Und dann: „Ich hab' auch noch keine Verabredung."
Die entsetzten Blicke der anderen sind sprechend. Grillen zirpen (quasi – im übertragenen Sinne – in der Großen Halle ist es natürlich zu laut, als dass man sie tatsächlich hören könnte). Taehyung schwingt seinen Zauberstab und murmelt leise einen Verstärkungszauber. Nun hört man die Grillen wirklich.
„Entschuldige Jeongguk", beginnt Christopher, als würde er mit einer geistig sehr verwirrten Person sprechen (und vermutlich ist Jeongguk das sogar, man kann schließlich nicht behaupten, dass seine letzten Handlungen sonderlich zurechnungsfähig waren), „hast du auch nur einen der Schmetterlinge gelesen, die man dir geschickt hat?"
„Mir? Die waren nicht für mich. Ich hab' alle weitergeschickt."
„Hast du nicht gesagt, sie haben regelrecht ein Picknick auf dir veranstaltet?"
„Ja?"
„Und das hat dir nicht zu denken gegeben???"
Wenn Namjoon es so formuliert...
„Mhm... vielleicht waren doch ein paar Nachrichten an mich adressiert."
„VieLLeiChT", betont Taehyung. „Aber wirklich nur viELleIcHt."
„Ja ja, ist ja gut...", winkt Jeongguk ab. „Ende vom Lied bleibt trotzdem gleich. Ich hab' keine Verabredung. Ist das schlimm?"
„Sozialer Rufmord", antwortet Christopher eisig. „Nur absolute Loser haben keine Verabredung."
„Deswegen sind auch alle so aufgeregt", ergänzt Taehyung. „Niemand will am Ende allein dastehen."
„Ist es wirklich so schlimm?", fragt Jeongguk wieder Namjoon, der nun mal der Einzige in ihrer Runde ist, der seine Antworten nicht ständig dramatisch ausschmücken muss.

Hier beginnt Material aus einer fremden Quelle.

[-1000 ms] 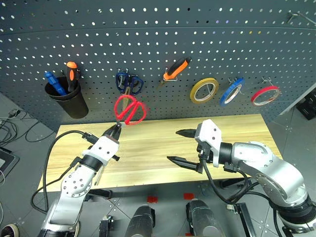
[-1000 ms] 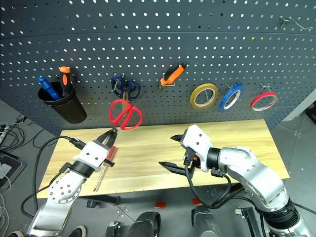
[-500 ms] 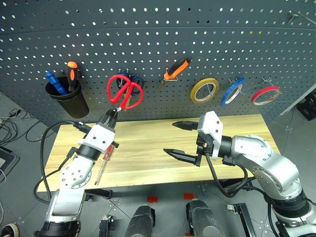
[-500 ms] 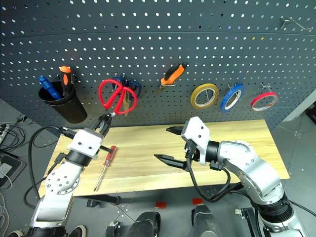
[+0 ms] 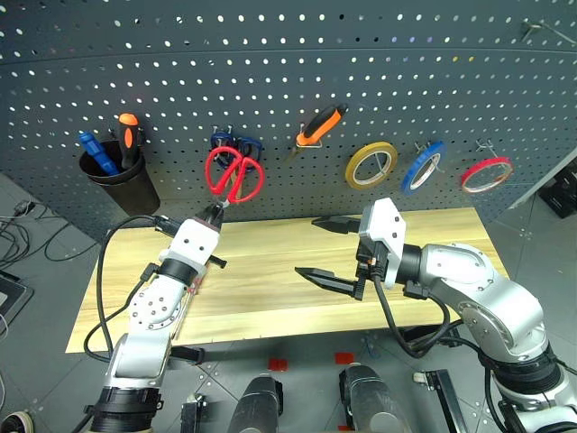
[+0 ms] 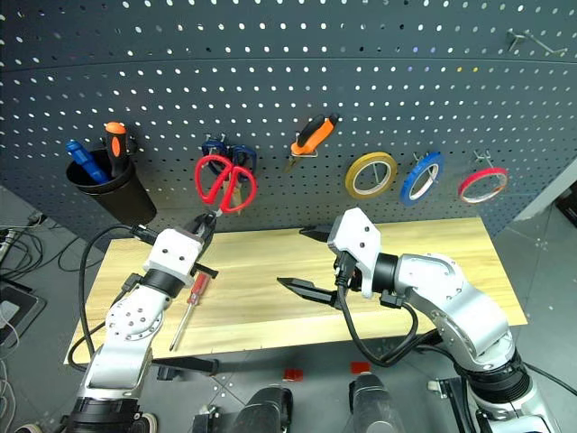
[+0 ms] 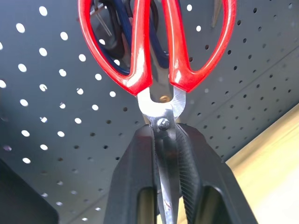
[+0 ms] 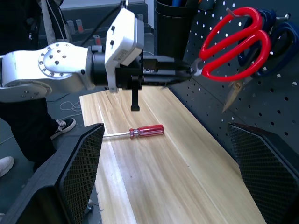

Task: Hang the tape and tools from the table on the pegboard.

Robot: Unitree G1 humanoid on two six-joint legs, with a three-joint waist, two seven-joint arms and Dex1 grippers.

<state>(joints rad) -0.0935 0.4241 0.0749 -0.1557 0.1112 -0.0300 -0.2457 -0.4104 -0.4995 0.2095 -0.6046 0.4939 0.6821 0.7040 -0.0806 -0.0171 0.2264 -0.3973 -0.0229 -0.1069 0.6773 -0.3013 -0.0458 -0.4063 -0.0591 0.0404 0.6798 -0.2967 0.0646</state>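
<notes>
Left gripper (image 5: pixel 215 210): gripping the red scissors (image 5: pixel 234 174) by their blades, handles lying against the pegboard (image 5: pixel 270 54).
Right gripper (image 5: pixel 326 248): hanging wide open over the table (image 5: pixel 270 262).
Screwdriver (image 6: pixel 191 301): lying on the table.

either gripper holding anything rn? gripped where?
Left gripper pinches the red-handled scissors by the blades, just below the pivot, handles up against the pegboard. Right gripper is open, holding nothing.
</notes>
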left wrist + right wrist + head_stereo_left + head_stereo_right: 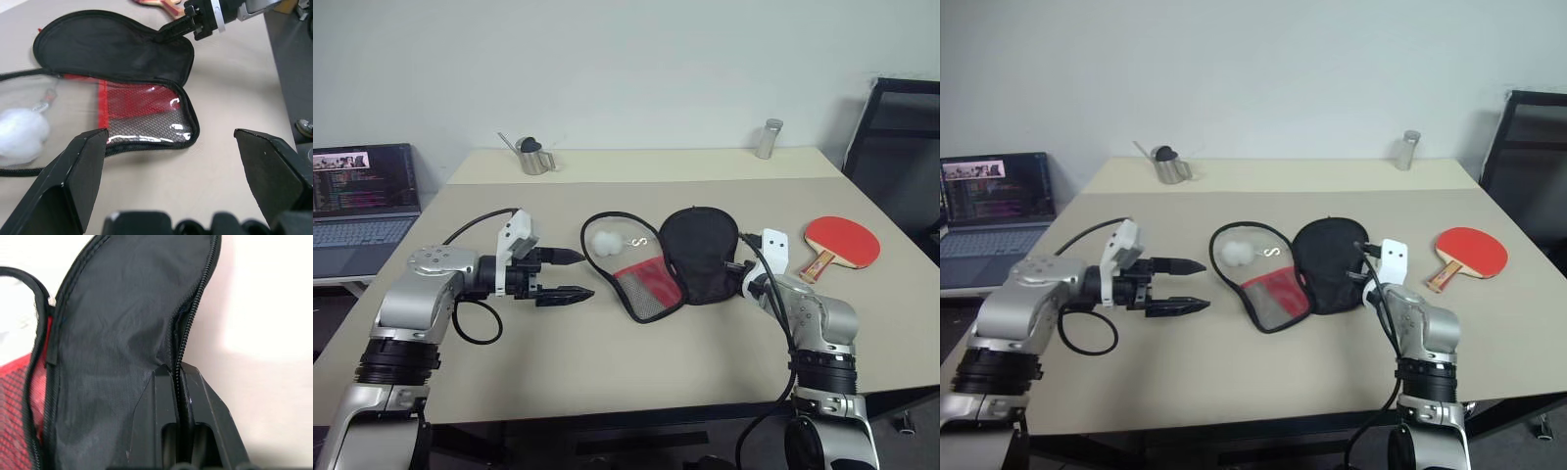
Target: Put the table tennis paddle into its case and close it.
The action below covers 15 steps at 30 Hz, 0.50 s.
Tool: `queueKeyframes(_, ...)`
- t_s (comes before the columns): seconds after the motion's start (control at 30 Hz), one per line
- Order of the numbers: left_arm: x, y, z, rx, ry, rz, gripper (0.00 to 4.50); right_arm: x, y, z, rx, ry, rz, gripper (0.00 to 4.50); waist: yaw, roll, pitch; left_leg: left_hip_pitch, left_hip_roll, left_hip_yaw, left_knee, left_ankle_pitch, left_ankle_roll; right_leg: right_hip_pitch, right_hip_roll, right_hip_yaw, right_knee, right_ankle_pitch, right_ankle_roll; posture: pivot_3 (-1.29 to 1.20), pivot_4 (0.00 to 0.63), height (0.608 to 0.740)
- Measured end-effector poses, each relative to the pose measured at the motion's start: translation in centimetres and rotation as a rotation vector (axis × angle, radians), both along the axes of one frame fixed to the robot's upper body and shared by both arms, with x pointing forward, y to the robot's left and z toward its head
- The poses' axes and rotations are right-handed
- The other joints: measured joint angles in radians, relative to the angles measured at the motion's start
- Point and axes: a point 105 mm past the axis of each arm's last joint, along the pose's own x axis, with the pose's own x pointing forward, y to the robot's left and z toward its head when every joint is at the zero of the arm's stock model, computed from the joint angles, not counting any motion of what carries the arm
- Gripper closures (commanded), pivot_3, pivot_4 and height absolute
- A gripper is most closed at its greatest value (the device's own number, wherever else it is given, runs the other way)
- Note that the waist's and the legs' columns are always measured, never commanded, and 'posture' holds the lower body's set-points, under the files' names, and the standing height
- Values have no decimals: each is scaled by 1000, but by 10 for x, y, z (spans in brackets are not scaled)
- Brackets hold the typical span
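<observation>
Soft black fabric paddle-shaped case lies unzipped mid-table, red mesh lining exposed; right gripper pinches its zip rim; left gripper spread wide, empty; red rubber-faced paddle lies apart

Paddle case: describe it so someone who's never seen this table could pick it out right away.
On the beige table, look mid-table between the two arms. The case lies unzipped and spread open, the right gripper shut on the zip edge of its black flap. A red mesh-lined half and a white pompom set it apart from the red table tennis paddle lying to its right.
</observation>
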Motion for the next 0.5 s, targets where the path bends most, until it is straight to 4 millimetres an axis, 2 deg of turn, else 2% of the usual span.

„Nein", bestätigt dieser auch, „so schlimm ist es nicht." Und mit einem Zwinkern führt er an: „Wir würden trotzdem noch mit dir rumhängen. Auch wenn alle anderen denken, du bist ein Loser, der keine Verabredung abbekommen hat."
Jeongguk lässt mit einem tiefen Stöhnen den Kopf auf den Tisch fallen. „Ich hasse Gruppenzwang."
Taehyung und Christopher klopfen ihm von jeweils einer Seite aufmunternd auf den Rücken. „So schlimm ist es nicht", versuchen sie ihn zu trösten. „Es ist nur Tratsch und Gerede. Es hält die Stimmung oben. Und es gibt immer noch genug ohne Verabredung – hast du doch mitbekommen. Sieh' es also als Chance, noch 'ne gute Tat zu begehen."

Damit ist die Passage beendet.